Altamass Emamdin dément catégoriquement avoir insulté ou menacé le ministre Soodesh Callichurn. Il dit n’avoir pas prêté attention à la présence de ce dernier dans la cour de la mosquée dans un premier temps. Mais il finira ensuite par l’interpeller quand il a entendu ce que disait cet élu du no 5.
Altamass Emamdin

Mo pann trop casse la tête akoz linn vinn zouen bann fidèles. Mais li ti p dire zot tou pas bliyé mwa, pas bliyé moi.

Ce qui l’a mis hors de ses gonds, avoue Altamass Emamdin.

Monn dire li c ki to p faire la pas bon la. Pas ene place ou so ler pou vinn faire politique sa.

Mais la remarque n’aurait pas plu au ministre qui lui aurait rétorqué :

Mo ene ministre mwa. Kot mo envi mo rentrer. Ki to pou kav faire ?

L’accusé dit alors avoir tourné le dos pour partir afin de ne pas envenimer la situation.

Altamass Emamdin aurait cependant appris plus tard que des policiers étaient sur sa trace, Soodesh Callichurn ayant consigné une déposition contre lui pour menaces de mort.
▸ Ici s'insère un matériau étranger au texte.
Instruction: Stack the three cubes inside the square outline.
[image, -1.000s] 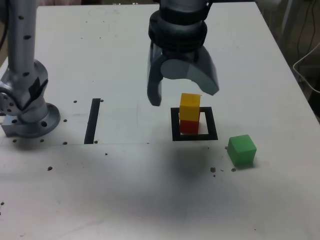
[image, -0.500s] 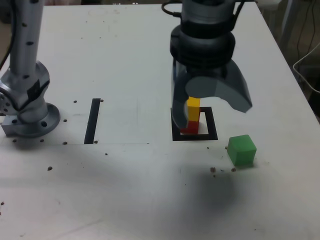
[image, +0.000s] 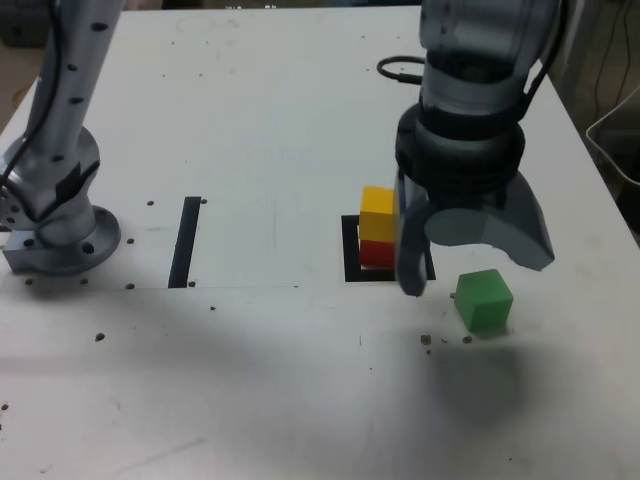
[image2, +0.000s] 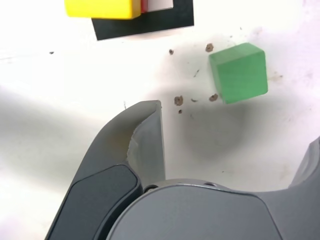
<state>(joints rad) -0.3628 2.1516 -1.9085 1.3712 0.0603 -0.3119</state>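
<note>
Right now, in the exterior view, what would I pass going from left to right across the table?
Grey metal arm base → straight black strip → yellow cube stacked on red cube in the black square outline → open grey end effector → green cube.

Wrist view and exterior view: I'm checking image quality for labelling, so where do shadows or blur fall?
Exterior view: a soft gripper shadow darkens the table below the green cube. Wrist view: the cube is sharp; the nearest finger looks slightly soft.

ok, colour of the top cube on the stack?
Yellow, on the red cube; clearest in the exterior view.
</note>
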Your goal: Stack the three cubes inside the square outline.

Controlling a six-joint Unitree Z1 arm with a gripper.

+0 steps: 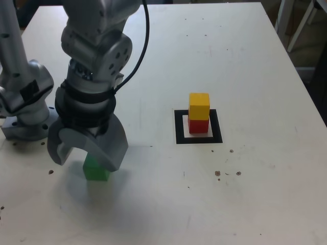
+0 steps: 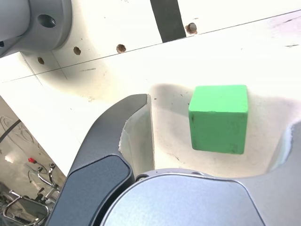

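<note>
- Claw [image 2: 218, 134]: its jaws are held apart; in the wrist view bare table [image 2: 174, 155] is seen between one finger [image 2: 138, 136] and the green cube [image 2: 218, 120].
- Green cube: set on the table, partly hidden by the claw in the exterior view; in the wrist view its top and a side are shown whole, between the fingers.
- Yellow cube [image 1: 199, 106]: stacked on the red cube [image 1: 198, 126]; both are seen only in the exterior view.
- Square outline [image 1: 180, 135]: shown in the exterior view alone, with the red cube inside it, to the right of the claw and green cube.
- Black strip [image 2: 168, 19]: seen in the wrist view only, near a hole [image 2: 191, 28] in the table.
- Bare floor [image 2: 14, 146] and metal tubing [image 2: 28, 202]: caught by the wrist view past the table's edge.
</note>
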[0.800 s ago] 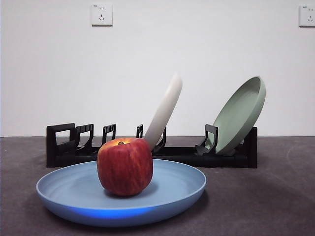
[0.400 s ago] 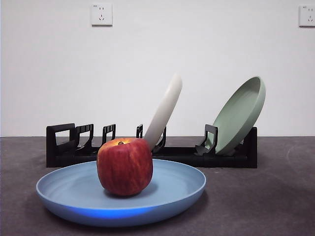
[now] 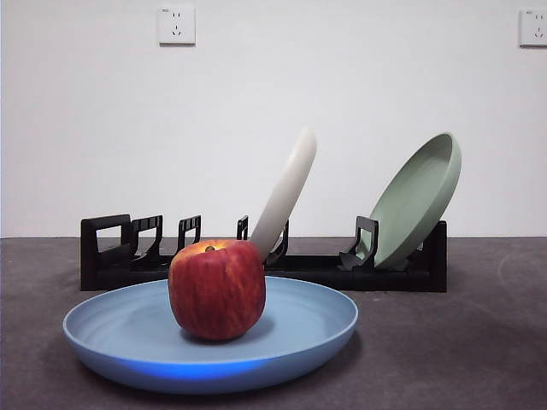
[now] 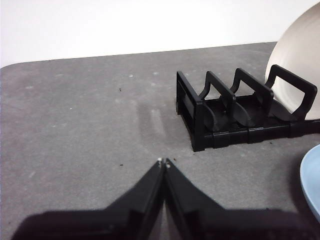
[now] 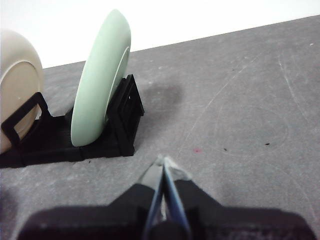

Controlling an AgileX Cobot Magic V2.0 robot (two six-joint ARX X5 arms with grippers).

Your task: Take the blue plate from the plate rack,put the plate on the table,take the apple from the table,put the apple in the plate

Il sera d’ailleurs arrêté moins de 24 heures plus tard avant d’être finalement libéré sous caution, hier samedi 8 juin.

Le sexagénaire soutient avoir déjà eu des démêlés avec le père du ministre dans le passé.
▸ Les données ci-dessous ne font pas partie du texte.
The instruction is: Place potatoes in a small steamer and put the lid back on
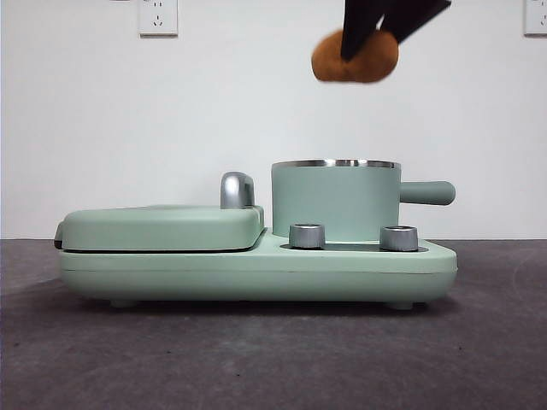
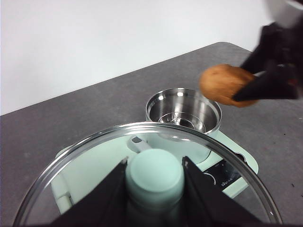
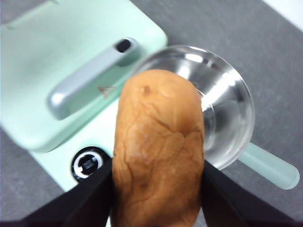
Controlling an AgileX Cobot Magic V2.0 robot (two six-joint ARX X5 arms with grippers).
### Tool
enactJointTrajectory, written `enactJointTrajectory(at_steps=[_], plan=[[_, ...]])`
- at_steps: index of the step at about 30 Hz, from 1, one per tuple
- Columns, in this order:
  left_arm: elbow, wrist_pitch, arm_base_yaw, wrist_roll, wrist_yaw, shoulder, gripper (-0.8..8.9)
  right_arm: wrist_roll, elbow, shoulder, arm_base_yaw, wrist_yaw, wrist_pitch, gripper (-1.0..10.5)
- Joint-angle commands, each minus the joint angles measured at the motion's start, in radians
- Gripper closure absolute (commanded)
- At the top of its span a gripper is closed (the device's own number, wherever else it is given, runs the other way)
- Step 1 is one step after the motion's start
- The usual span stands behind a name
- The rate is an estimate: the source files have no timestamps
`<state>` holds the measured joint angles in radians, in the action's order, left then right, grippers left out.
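So the right gripper [image 1: 369, 38] is pinching the orange-brown wrinkly potato [image 1: 355, 57] high over the open mint green steel-rimmed steamer pot [image 1: 335, 201]; I'd centre it over the rim, lower, then release; left gripper [image 2: 155, 189] is clamped on the glass lid's green knob [image 2: 155, 177], waiting off to the side.

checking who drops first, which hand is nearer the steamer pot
Right. The right hand holds the potato just above the steamer pot. The left hand holds the lid farther back.
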<state>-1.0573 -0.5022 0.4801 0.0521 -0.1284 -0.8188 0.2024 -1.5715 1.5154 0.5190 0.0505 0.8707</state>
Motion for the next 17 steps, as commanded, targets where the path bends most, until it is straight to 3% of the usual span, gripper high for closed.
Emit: enactJointTrajectory(at_steps=[1,8,17], plan=[[-0.013,0.031,0.003,0.008,0.001,0.0,7.97,-0.013,-0.095,0.101,-0.018,0.013,0.034,7.3],[-0.013,0.031,0.003,0.008,0.001,0.0,7.97,-0.012,-0.244,0.286,-0.058,0.024,0.051,7.2],[-0.013,0.031,0.003,0.007,0.001,0.0,7.97,-0.012,-0.28,0.422,-0.077,0.054,0.043,7.2]])
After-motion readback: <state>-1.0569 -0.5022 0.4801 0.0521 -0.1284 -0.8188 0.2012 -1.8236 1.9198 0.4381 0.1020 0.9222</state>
So papa ti dire li pou mette difé dans mo lakaz ek ki li pou brûle mwa. Monn mette ene déposition contre li mais ziska ler pann tann nanyen. Pas koner ki la police in faire.
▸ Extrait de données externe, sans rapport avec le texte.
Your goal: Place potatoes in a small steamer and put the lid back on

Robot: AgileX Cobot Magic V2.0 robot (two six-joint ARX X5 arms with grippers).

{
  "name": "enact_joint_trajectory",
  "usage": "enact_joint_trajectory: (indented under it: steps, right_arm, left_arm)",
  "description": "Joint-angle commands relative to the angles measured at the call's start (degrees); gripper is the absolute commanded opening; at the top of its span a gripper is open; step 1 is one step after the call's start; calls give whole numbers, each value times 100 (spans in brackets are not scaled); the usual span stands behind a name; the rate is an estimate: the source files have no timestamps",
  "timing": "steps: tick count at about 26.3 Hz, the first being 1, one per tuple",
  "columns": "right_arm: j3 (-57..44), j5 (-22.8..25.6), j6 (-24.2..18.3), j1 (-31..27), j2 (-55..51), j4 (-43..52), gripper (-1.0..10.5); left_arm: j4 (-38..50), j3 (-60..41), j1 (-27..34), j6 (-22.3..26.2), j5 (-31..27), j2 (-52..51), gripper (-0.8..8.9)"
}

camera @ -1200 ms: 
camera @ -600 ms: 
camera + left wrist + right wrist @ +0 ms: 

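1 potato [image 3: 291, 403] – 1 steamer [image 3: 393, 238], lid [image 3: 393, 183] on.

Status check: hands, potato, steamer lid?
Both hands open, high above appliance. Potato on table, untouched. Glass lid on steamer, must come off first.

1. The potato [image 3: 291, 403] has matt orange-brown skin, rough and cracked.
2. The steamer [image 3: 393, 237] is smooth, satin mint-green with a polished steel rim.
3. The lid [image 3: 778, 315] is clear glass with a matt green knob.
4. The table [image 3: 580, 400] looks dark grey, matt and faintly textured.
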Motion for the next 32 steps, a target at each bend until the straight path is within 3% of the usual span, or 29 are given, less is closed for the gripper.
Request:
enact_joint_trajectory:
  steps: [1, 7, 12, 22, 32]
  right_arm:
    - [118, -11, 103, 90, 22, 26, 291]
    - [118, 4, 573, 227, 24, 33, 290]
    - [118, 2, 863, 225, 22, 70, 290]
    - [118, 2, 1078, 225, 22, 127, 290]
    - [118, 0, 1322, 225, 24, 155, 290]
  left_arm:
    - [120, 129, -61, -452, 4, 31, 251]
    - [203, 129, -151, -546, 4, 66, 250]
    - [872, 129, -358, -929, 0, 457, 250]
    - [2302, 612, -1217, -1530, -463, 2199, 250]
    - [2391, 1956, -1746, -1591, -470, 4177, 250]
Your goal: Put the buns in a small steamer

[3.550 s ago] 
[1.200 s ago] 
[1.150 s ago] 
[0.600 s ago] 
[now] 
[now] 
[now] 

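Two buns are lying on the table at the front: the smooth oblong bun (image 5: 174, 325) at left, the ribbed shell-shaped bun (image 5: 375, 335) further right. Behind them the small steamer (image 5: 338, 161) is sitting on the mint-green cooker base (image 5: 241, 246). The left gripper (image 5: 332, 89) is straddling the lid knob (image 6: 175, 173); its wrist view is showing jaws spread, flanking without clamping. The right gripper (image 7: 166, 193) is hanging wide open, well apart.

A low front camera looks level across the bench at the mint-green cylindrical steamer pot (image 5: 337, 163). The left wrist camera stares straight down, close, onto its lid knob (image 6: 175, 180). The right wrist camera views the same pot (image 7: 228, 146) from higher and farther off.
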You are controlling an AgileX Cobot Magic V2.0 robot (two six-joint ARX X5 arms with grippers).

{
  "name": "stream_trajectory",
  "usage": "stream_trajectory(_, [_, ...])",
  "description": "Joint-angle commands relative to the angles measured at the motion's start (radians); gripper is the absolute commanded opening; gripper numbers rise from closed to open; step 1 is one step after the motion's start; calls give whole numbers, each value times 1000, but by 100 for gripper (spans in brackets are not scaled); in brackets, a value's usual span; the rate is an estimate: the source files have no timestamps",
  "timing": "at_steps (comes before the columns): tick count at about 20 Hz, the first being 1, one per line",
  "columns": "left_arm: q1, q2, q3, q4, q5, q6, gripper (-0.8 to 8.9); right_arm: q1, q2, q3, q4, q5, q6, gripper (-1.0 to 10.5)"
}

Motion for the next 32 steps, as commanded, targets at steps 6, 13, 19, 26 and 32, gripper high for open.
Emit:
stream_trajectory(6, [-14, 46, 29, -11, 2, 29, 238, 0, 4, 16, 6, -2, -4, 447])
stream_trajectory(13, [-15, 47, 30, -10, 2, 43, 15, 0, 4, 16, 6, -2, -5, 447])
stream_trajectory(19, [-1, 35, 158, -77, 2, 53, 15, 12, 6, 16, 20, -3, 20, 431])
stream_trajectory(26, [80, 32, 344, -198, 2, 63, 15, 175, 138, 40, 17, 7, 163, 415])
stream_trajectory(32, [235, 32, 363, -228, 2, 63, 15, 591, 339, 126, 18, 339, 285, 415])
Mais ne dernier ne compte pas se laisser intimider. Durant la journée d’hier, il envisageait, à son tour, de consigner une déposition contre le ministre.

Soodesh Callichurn dans de sales draps

Le ministre Soodesh Callichurn a-t-il tenté de leurrer la police ? Il a, dans sa déposition, soutenu avoir été invité par la mosquée Bagh-E-Muhammadi pour une fonction. Ce qu’a démenti la direction de cette mosquée dans un communiqué émis dans la soirée de jeudi.

Le ministre a alors tenté de faire renverser la vapeur en soutenant avoir été invité chez un membre habitant dans la même cour que la mosquée. Une explication qui ne convainc pas grand monde puisqu’une invitation officielle au nom de la mosquée, comme il l’a voulu faire croire aux policiers, n’équivaut pas à une invitation personnelle chez un membre de la direction, fut-il dans la même cour ou pas.